* **Exercise prompt**: Below are the records; output them exactly from the first line through the line with "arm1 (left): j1", stopping there.

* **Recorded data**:

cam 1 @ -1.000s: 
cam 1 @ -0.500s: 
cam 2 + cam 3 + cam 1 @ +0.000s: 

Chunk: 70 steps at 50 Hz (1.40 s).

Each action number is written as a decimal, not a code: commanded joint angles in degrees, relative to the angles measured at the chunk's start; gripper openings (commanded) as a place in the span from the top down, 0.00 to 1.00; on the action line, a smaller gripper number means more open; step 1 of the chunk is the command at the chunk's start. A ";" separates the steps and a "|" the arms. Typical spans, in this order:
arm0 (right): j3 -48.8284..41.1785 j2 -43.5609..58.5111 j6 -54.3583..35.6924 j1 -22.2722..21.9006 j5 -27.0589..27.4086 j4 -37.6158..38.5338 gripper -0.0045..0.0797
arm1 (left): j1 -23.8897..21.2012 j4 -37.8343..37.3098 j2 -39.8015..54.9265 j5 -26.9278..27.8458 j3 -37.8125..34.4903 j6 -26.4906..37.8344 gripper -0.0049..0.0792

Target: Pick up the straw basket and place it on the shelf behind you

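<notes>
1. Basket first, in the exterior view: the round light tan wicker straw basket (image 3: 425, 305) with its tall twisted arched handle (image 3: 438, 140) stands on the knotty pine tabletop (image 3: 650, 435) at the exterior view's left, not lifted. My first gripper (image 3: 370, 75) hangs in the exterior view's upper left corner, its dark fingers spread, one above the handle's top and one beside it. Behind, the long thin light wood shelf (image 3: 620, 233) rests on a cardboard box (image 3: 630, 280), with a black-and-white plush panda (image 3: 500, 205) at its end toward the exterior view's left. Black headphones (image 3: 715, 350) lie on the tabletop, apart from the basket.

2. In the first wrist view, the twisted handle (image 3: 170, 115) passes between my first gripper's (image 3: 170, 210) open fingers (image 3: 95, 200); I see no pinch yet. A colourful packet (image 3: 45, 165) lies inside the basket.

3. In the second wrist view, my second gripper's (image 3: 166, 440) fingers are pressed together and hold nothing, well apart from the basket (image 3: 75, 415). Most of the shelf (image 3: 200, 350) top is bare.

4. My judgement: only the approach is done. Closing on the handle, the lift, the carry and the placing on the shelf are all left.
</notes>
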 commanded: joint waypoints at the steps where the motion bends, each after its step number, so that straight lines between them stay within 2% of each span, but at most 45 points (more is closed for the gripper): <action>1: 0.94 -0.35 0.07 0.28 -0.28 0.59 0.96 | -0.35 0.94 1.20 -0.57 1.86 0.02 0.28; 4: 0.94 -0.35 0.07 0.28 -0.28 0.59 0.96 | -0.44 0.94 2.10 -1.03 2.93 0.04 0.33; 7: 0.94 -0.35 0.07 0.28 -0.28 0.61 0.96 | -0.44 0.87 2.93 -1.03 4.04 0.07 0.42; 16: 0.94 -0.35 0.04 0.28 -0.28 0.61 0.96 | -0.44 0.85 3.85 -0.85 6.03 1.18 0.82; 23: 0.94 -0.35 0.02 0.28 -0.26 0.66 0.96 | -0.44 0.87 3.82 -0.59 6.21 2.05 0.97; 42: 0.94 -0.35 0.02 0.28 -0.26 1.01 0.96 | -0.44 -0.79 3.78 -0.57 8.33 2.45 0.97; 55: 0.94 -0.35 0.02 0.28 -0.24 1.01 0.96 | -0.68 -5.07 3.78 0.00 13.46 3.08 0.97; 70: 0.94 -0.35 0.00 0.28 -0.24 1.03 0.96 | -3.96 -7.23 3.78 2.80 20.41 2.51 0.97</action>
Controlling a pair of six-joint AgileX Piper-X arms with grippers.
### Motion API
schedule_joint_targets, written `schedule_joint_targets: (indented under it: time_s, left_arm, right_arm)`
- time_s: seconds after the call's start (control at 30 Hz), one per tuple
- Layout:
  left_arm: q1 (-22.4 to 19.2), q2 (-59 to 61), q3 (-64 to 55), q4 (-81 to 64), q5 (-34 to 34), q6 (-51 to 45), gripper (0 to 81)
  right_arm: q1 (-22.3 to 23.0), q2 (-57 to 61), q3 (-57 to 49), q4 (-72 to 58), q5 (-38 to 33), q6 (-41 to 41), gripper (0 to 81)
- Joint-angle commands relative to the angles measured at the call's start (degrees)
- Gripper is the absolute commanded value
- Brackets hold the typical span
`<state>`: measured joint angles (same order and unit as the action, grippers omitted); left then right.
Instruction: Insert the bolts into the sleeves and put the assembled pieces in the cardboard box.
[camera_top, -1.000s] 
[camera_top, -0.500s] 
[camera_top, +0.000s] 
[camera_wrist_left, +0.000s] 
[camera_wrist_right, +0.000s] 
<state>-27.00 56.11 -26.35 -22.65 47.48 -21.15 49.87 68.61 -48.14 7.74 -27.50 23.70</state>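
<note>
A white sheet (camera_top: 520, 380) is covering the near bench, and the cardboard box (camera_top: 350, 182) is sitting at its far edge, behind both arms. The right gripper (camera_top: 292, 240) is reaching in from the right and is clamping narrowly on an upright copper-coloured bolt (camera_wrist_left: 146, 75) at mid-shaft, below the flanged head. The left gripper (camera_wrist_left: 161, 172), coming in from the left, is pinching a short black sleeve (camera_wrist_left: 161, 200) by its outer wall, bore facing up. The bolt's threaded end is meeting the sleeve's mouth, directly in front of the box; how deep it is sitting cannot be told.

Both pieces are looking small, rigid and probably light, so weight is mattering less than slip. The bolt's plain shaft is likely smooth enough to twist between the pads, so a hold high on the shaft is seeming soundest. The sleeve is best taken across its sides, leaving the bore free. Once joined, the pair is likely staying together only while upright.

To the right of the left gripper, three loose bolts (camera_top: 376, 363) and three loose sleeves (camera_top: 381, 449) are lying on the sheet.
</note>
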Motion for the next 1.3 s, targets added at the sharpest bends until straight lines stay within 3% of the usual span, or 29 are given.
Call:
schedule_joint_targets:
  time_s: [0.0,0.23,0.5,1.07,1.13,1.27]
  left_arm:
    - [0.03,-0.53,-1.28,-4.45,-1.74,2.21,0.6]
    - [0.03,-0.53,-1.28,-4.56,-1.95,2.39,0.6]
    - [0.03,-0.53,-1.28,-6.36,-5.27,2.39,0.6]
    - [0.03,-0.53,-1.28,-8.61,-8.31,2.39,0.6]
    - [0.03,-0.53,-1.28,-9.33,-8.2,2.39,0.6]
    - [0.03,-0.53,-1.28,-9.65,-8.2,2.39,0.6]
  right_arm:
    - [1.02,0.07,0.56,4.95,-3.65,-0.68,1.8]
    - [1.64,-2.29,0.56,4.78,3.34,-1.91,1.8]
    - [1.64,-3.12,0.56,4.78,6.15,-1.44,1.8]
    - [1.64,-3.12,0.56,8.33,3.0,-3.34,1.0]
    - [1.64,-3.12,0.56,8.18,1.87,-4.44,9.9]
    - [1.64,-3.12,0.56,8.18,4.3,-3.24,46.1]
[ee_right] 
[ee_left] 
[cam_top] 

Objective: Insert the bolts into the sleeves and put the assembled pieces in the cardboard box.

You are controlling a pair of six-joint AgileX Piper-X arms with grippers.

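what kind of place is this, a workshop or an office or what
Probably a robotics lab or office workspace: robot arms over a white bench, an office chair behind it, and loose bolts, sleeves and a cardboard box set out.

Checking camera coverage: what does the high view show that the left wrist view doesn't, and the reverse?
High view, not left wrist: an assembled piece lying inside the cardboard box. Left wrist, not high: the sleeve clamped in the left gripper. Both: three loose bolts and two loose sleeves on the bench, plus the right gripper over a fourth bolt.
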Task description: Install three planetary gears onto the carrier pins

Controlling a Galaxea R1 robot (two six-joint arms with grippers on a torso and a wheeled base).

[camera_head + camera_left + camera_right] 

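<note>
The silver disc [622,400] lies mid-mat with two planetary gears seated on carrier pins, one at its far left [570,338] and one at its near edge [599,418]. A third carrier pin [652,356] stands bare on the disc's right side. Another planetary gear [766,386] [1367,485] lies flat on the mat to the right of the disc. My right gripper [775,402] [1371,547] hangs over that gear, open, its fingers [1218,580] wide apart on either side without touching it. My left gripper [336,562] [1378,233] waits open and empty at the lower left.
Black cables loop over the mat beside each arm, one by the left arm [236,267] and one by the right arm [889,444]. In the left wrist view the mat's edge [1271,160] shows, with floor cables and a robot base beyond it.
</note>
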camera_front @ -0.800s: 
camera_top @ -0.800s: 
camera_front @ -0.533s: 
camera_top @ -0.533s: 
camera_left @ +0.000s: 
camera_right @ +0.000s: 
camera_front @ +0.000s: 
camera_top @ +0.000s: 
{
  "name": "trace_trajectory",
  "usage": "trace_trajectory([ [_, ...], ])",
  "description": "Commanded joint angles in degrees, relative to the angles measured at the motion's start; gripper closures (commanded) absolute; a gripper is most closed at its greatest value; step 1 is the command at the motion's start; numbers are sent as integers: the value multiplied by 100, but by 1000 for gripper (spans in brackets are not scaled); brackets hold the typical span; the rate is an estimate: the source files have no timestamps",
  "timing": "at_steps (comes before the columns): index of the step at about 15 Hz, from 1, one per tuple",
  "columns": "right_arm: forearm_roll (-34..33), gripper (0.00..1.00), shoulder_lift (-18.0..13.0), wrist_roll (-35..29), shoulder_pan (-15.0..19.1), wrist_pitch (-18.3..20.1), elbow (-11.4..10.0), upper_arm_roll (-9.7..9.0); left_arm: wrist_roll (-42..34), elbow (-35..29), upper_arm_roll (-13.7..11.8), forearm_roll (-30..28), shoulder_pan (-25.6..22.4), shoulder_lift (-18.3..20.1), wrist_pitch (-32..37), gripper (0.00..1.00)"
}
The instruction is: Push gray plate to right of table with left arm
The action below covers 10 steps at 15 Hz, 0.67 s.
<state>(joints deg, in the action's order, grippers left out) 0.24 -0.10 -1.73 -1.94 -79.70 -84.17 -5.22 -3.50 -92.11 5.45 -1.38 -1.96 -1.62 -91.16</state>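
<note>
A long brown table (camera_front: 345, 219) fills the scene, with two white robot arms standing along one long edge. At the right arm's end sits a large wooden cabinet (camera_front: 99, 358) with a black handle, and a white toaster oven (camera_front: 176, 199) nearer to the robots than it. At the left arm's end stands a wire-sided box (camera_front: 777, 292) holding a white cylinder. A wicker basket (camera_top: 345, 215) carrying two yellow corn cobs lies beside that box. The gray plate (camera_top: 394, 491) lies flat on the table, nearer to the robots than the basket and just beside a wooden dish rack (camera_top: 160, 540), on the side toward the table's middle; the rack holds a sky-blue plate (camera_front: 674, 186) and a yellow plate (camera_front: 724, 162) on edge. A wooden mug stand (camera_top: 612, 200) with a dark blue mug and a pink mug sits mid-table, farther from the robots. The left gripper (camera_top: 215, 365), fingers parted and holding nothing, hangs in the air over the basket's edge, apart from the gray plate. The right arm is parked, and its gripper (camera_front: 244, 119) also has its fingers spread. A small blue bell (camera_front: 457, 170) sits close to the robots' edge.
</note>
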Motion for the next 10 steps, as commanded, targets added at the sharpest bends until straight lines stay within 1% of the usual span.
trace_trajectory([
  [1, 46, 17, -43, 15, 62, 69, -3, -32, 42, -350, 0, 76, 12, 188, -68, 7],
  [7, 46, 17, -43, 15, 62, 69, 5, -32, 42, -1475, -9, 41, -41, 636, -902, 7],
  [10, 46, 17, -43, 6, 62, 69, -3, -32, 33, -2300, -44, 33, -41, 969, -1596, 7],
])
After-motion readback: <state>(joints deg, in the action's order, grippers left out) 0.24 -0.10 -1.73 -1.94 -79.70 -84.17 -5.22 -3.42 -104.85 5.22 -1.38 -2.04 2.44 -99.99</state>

* **Answer to the problem**:
cam 1 @ -1.000s: 
cam 1 @ -0.500s: 
cam 2 + cam 3 + cam 1 @ +0.000s: 

Chunk: 70 steps at 50 Hz (1.40 s).

Each action number is written as a decimal, not a code: commanded joint angles in degrees, relative to the angles measured at the chunk's start; gripper openings (commanded) as a place in the span from the top down, 0.00 to 1.00; on the action line, a smaller gripper number means more open; step 1 of the chunk is the command at the chunk's start. A ";" separates the steps and a "|" the arms. Typical spans, in this order:
arm0 (right): j3 -48.8284..41.1785 j2 -43.5609..58.5111 j6 -54.3583..35.6924 j1 -22.2722..21.9006 j5 -27.0589..27.4086 j4 -37.6158..38.5338 gripper -0.0045..0.0797
arm1 (left): j1 -23.8897..21.2012 j4 -37.8343..37.3098 j2 -39.8015..54.9265 j5 -26.9278..27.8458 j3 -37.8125..34.4903 j6 -26.4906..37.8344 gripper -0.0049..0.0792

No further output is given for this exercise.